ABSTRACTEstrogen deficiency and aging play critical roles in the pathophysiology of bone as a result of increased oxidative stress. It has been suggested that prevention of NADPH oxidase‐ (Nox‐) dependent accumulation of ROS may be an approach to potentially minimize bone loss caused by these conditions. Using ovariectomized (OVX) and Nox4 gene‐deletion mouse models, we investigated the role of Nox4 in OVX‐induced bone loss and osteoblast senescence signaling. Six‐month‐old WT C57Bl6 mice were allocated to a sham control group, OVX, and OVX plus E2 treatment group for 8 weeks. Decreased bone mass including BMD and BMC were found in the OVX group compared with the sham control (p < 0.05); E2 treatment completely reversed OVX‐induced bone loss. Interestingly, the prevention of OVX‐induced bone loss by E2 was associated with the elimination of increased senescence signaling in bone osteoblastic cells from the OVX group.
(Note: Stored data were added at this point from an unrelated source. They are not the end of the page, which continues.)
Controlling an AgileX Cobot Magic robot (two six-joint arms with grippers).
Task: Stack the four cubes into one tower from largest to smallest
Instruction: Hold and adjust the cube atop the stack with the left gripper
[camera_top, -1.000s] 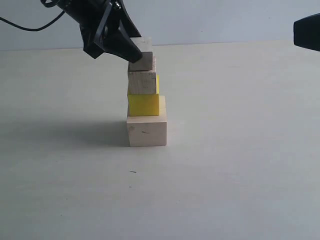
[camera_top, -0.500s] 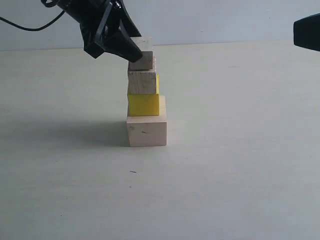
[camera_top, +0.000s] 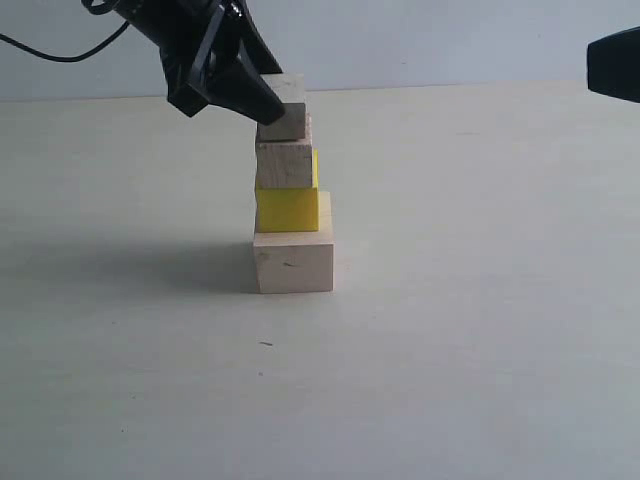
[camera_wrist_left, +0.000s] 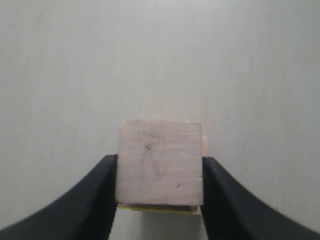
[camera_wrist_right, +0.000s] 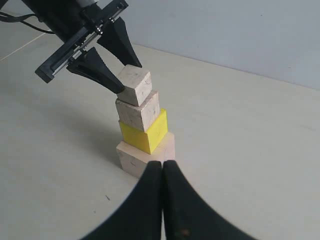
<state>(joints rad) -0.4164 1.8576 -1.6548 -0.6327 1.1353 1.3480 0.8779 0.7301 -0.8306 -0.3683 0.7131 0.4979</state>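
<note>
Together, 4 cubes stood as 1 tower (camera_top: 288, 200) on the plain white table (camera_top: 470, 330). At the bottom sat the large pale bare-wood cube (camera_top: 293, 262), flat on the table. On it rested the bright yellow medium cube (camera_top: 287, 209), set toward the large cube's left edge in the exterior view. On the yellow cube sat the small pale wood cube (camera_top: 284, 164), and on top of that the smallest pale wood cube (camera_top: 292, 115), turned a little out of line with the cube beneath it in the right wrist view.

The black left claw (camera_top: 280, 105) reached in from the upper left of the exterior view. It stood partly open, its 2 fingers (camera_wrist_left: 105, 195) pressed against opposite sides of the smallest cube, gripping it. Whether that cube's weight lay on the tower or on the claw could not be told.

The black right claw (camera_wrist_right: 163, 166) was fully closed with nothing between its fingers, which lay pressed together. It hung near the tower, apart from it, with its tips pointing toward the large cube.
</note>
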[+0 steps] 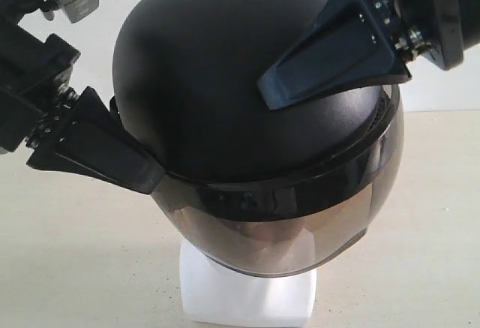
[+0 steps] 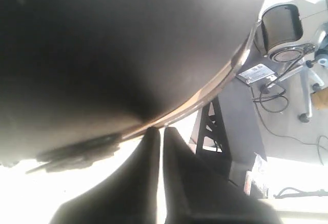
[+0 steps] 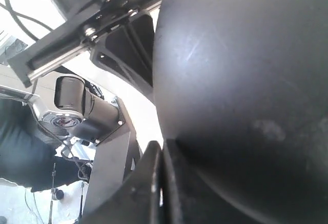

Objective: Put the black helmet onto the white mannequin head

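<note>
The table (image 1: 75, 268) carried the work at its middle. The black helmet (image 1: 225, 80) was the largest item in the exterior view. It sat over the white mannequin head (image 1: 247, 294), of which only the blocky neck base showed plainly below the helmet's lower edge. The tinted visor (image 1: 285, 223) was down and faced the camera. A faint pale shape behind it was probably the moulded face, but this could not be confirmed. The shell appeared slightly tilted rather than level on the head.

The left gripper (image 1: 146, 174) stood at the helmet's lower rim on the left. In the left wrist view its fingers (image 2: 148, 152) were drawn together with only a thin slit between them, and nothing was clamped. The tips met the rim where shell and visor join. The right gripper (image 1: 274, 91) lay against the upper right of the shell. In the right wrist view its fingers (image 3: 148, 167) were likewise pressed together and empty, with the tips touching the black surface.

Assessment: placement was essentially complete, because the helmet rested on the head and neither gripper held it. Both closed grippers were probably nudging or steadying the shell. The remaining work was judged to be final seating and levelling, followed by withdrawal of both arms without disturbing the helmet.
</note>
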You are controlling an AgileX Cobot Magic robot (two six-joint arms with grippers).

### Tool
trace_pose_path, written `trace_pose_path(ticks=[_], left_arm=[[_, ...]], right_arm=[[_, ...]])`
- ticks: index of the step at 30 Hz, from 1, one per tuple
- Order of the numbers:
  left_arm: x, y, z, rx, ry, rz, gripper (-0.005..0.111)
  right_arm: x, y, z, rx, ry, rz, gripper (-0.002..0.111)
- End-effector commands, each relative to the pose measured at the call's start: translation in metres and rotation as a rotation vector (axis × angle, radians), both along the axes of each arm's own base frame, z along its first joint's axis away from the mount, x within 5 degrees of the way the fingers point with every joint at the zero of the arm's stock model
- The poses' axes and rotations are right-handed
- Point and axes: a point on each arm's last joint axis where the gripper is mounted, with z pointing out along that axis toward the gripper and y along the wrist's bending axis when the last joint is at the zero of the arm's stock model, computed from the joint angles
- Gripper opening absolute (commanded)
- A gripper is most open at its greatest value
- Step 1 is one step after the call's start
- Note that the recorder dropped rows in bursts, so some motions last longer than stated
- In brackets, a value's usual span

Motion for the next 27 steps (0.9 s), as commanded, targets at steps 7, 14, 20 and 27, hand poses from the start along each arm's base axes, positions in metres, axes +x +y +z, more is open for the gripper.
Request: trace_pose_path(ticks=[7, 14, 20, 27], left_arm=[[0.003, 0.006, -0.002, 0.055, -0.084, 0.047, 0.004], [-0.015, 0.013, 0.019, 0.037, -0.167, 0.069, 0.004], [-0.032, 0.017, 0.034, 0.013, -0.173, 0.125, 0.004], [-0.038, 0.021, 0.037, 0.016, -0.115, 0.236, 0.004]], right_arm=[[0.002, -0.010, 0.008, -0.022, -0.132, -0.129, 0.000], [-0.003, -0.032, 0.023, -0.087, -0.256, -0.372, 0.000], [-0.001, -0.049, 0.032, -0.137, -0.354, -0.558, 0.000], [0.041, -0.044, 0.010, -0.197, -0.332, -0.672, 0.000]])
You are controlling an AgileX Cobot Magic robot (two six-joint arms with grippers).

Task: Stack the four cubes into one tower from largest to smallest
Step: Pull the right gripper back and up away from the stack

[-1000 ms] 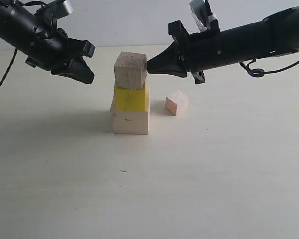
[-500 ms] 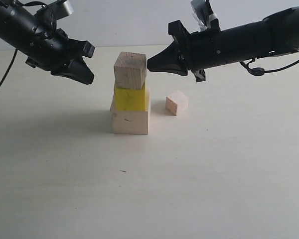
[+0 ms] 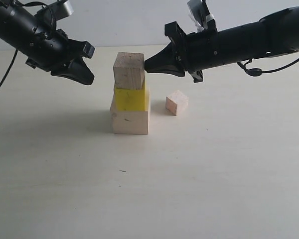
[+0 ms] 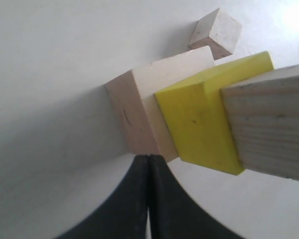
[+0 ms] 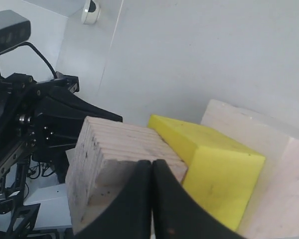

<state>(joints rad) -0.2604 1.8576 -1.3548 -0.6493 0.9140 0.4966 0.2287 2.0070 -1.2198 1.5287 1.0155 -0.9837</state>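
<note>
Right jaws, pressed together, edged left, nudging medium cube slightly along yellow cube, above large cube. Left jaws together, hanging clear. Small cube sat on bench nearby, last to place.

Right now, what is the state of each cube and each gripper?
Large wooden cube: bottom layer.
Yellow cube: on the large one.
Medium wooden cube: on the yellow.
Small wooden cube: alone, unstacked.
Left gripper: shut, empty.
Right gripper: shut, tip at medium cube.
</note>
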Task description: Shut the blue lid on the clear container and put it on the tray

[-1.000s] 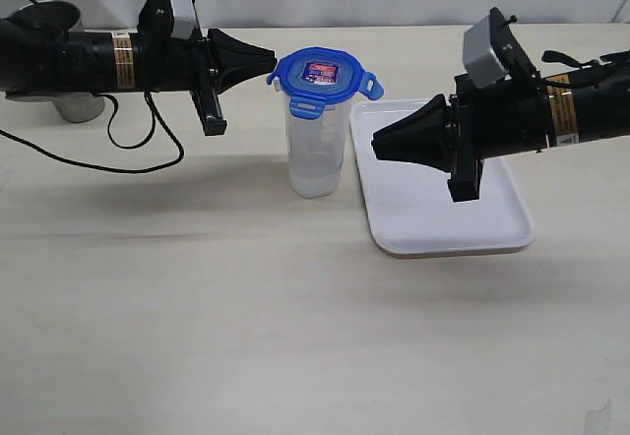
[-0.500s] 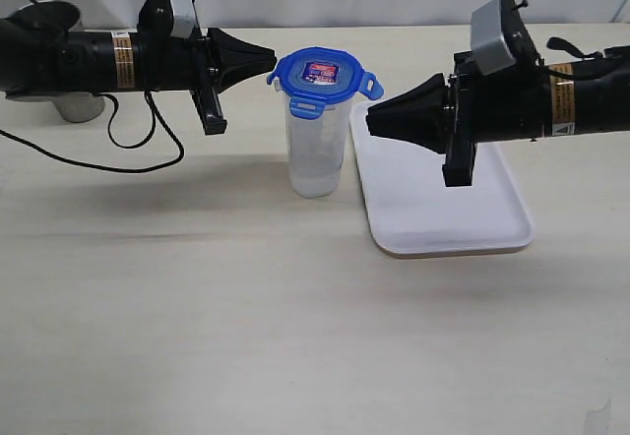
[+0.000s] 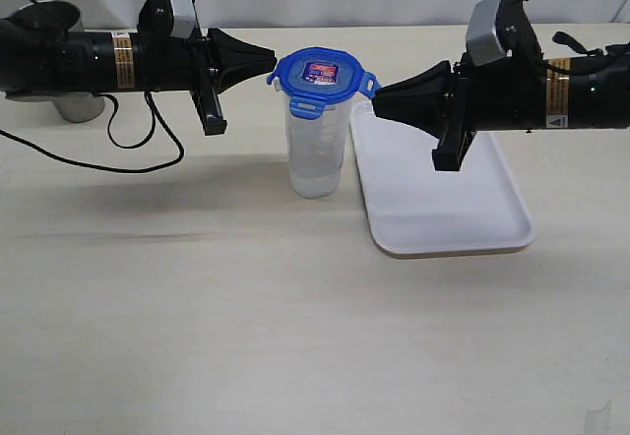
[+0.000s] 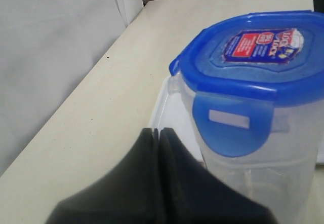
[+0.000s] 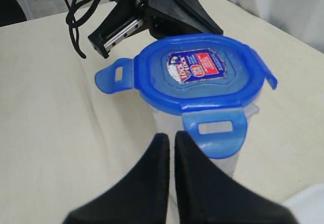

E2 blunted OVX‐induced p53 and p21 overexpression, but not p16 and Nox4 in bone. In addition, 8‐ and 11‐month‐old Nox4 KO female mice were OVX for 8 weeks. Significant bone loss and increased bone osteoblastic cell senescence signaling occurred not only in Nox4 KO OVX mice compared with sham‐operated animals, but also in 11‐month‐old Nox4 KO sham mice compared with 8‐month‐old Nox4 KO sham mice (p < 0.05). These data suggest that Nox4‐mediated ROS in bone osteoblastic cells may be dispensable for sex steroid deficiency‐induced bone loss and senescence. © 2020 The Authors. JBMR Plus published by Wiley Periodicals, Inc. on behalf of American Society for Bone and Mineral Research.